Настало утро, но ни Мельмот, ни Монсада не решались подойти к двери. Только в двенадцать часов дня они осторожно постучали и, не получив ответа, медленно и нерешительно вошли в комнату. Все было в том же виде, в каком они оставили ее ночью или, вернее, на рассвете; было темно и тихо; ставни так и не открывали, а Скиталец все еще спал в кресле.
Услыхав их шаги, он приподнялся и спросил, сколько времени. Они сказали.
– Час мой настал, – промолвил Мельмот, – вам нельзя этого касаться и нельзя находиться при этом. Часы вечности скоро пробьют, но уши смертных не должны слышать их боя!
Они подошли ближе к нему и с ужасом увидели, как за последние несколько часов он переменился. Зловещий блеск его глаз померк еще раньше, но теперь каждая черта лица выдавала его возраст. Волосы его поседели и были белы как снег, рот запал, мускулы лица ослабели, появились морщины; перед ними было воплощение немощной старости. Он и сам был, казалось, удивлен впечатлением, которое на них произвел.
– Вы видите, что́ со мною, – воскликнул он, – это значит, что час настал. Меня призывают, и я должен повиноваться; у господина моего припасена для меня другая работа!
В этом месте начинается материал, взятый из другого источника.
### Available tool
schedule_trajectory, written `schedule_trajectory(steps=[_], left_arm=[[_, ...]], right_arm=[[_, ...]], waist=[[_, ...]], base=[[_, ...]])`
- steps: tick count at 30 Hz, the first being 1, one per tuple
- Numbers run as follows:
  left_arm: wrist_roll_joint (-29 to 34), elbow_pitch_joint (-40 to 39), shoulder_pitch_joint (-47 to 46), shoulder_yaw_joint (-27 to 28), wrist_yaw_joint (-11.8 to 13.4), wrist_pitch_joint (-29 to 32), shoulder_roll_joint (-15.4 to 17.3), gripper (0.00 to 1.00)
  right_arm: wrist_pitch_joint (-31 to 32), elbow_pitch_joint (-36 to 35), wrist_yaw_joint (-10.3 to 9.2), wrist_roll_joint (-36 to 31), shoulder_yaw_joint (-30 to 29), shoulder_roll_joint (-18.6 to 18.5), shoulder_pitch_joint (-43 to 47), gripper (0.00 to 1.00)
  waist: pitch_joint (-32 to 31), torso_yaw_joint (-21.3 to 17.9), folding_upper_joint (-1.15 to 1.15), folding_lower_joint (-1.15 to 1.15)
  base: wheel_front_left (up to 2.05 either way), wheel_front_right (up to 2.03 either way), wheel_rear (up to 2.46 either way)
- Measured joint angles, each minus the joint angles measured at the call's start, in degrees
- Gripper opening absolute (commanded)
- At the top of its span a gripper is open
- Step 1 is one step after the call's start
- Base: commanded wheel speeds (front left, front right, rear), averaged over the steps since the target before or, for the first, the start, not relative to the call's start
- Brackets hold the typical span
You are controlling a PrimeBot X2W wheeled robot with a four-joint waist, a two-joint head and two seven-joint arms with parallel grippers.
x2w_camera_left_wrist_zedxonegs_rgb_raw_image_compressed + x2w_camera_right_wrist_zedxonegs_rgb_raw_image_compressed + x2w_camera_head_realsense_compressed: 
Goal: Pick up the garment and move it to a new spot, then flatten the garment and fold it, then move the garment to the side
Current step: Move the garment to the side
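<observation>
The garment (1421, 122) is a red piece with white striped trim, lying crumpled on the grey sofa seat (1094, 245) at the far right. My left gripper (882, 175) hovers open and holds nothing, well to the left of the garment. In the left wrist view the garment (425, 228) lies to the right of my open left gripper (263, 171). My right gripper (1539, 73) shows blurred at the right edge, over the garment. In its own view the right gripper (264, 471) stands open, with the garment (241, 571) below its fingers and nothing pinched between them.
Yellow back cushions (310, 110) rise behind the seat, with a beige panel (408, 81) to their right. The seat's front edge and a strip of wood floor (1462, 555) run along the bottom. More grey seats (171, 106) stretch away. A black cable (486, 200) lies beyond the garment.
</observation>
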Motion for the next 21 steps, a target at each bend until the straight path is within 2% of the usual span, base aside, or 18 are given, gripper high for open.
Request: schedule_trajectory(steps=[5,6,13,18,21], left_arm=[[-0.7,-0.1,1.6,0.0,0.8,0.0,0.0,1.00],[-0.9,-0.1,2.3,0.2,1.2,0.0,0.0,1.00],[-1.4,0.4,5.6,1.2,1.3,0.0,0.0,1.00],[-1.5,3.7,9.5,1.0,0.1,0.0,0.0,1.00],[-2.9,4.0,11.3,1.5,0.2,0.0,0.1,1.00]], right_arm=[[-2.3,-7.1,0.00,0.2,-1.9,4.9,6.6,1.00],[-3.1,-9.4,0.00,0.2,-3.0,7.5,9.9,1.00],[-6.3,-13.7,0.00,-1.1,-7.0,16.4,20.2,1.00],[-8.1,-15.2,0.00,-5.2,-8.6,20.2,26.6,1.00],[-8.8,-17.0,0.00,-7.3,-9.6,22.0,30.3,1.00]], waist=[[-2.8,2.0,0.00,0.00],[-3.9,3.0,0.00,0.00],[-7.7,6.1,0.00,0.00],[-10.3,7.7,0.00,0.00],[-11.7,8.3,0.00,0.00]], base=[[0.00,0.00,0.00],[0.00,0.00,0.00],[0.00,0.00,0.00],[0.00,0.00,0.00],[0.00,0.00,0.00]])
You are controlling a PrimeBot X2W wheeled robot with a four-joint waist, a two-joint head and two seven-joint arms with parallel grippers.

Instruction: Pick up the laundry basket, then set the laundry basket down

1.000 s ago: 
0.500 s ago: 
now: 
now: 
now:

Когда по небу пронесется метеор, когда комета огненною стезею своей устремится к солнцу, взгляните ввысь, и, может быть, вы тогда вспомните о духе, которому велено вести за собой блуждающее и пламенеющее во тьме светило.
Внезапно начавшееся воодушевление столь же внезапно сменилось у него подавленностью.
– Оставьте меня, – сказал он, – я должен побыть один последние несколько часов моей земной жизни, если им действительно суждено быть для меня последними. – Слова эти он произнес с каким-то внутренним содроганием, которое оба его собеседника ощутили. – В этой комнате я впервые увидел свет, – сказал он, – и здесь же мне, может быть, придется закрыть глаза. О, лучше бы… мне никогда не родиться!
– Уходите, оставьте меня одного. Какие бы звуки вы ни услыхали этой ночью, не вздумайте даже подходить близко к этой двери; это может стоить вам жизни. Помните, – сказал он, возвышая голос, который все еще звучал громко, – помните, что за непомерное любопытство вы можете поплатиться жизнью. Именно оно-то и заставило меня согласиться на ставку, которая была больше, чем жизнь, и – я проиграл. Уходите!